Wild Ponies saddle up for show in Ann ArborWritten by Vicki L. Kroll | | firstname.lastname@example.org
With their September debut “Things That Used to Shine,” Wild Ponies galloped up the Americana Music Association’s airplay chart.
“We really wanted to make a record that meant a lot to us,” said singer and guitarist Doug Williams. “We put a lot of ourselves into it — a lot of our personal stories and our personal feelings into it.
“For that to resonate with other people, it’s definitely exciting and overwhelming.”
He and his wife, Telisha Williams, singer and bass player, co-wrote the 12 tracks on the disc.
On the title song, the couple sing, “I like things that used to shine/ Polished smooth by the grains of time/ Old and used and past their prime/ … A roughed up penny from the year I was born/ Old leather boots all scuffed and worn/ An old pocket watch that still keeps time.”
“If you could see our house, you could look around and see that song is pretty much what our house looks like,” Doug joked during a call from Nashville. “There’s a fine line between vintage and junk.”
After laughing, he said, “One day I was just taking an inventory of the physical objects that mattered most to me in the world.
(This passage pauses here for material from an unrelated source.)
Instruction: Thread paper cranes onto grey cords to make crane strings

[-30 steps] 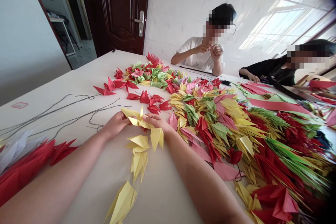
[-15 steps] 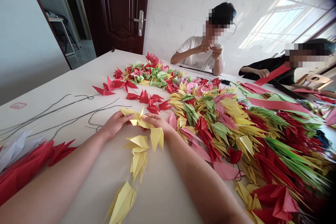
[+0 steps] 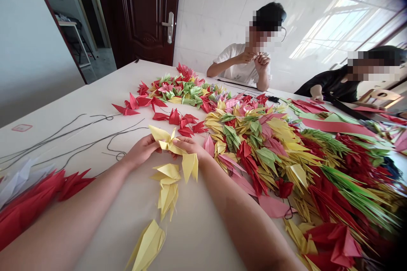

We don’t have a lot of physical objects, but it turned out that the ones that mattered most weren’t necessarily the most expensive things, but were the things that carried some sort of weight or meaning.
“And then at the end of the song, it turns out it’s really about the relationship and the life that you’ve built matter the most.”
The Williams also name-drop singer-songwriter Hazel Dickens.
“We both admire and revere and have a ton of respect for her career and the way she lived her life and the causes she worked for — progressive movements of labor, women’s rights — and she was doing that in a genre of music that’s relatively conservative, bluegrass, and she wasn’t afraid of that at all,” Doug said.
“She wasn’t necessarily contentious; she was just very strong and powerful, and she wrote these songs that had amazing meaning. They carried a real weight, a moral and political weight, but they weren’t overtly political. We work hard to try to do things like that, too.”
With “Truth Is” and “Trigger,” Wild Ponies rein in a difficult subject: sexual abuse.
“When all the Penn State and Catholic Church stuff was coming to light, the pattern that we were realizing — Telisha as a victim suffered herself — was that all this stuff had gone undercover for years; it was kept in secrecy. People were just trying to sweep it under the rug and pretend that it didn’t happen until finally it came out.
“That can be just as damaging as the actual abuse, so we wanted to confront that and at least have a little bit of a dialogue out there so people can talk about it,” Doug said.
“We have had a lot of good reaction from fans… They appreciate [Telisha’s] bravery.”
Wild Ponies — the Williams and drummer Jake Winebrenner — will play at 8 p.m. Feb. 13 at the Ark in Ann Arbor. Billed as “My Folky Valentine,” the evening also features The Laws and Annie and Rod Capps. Tickets are $15.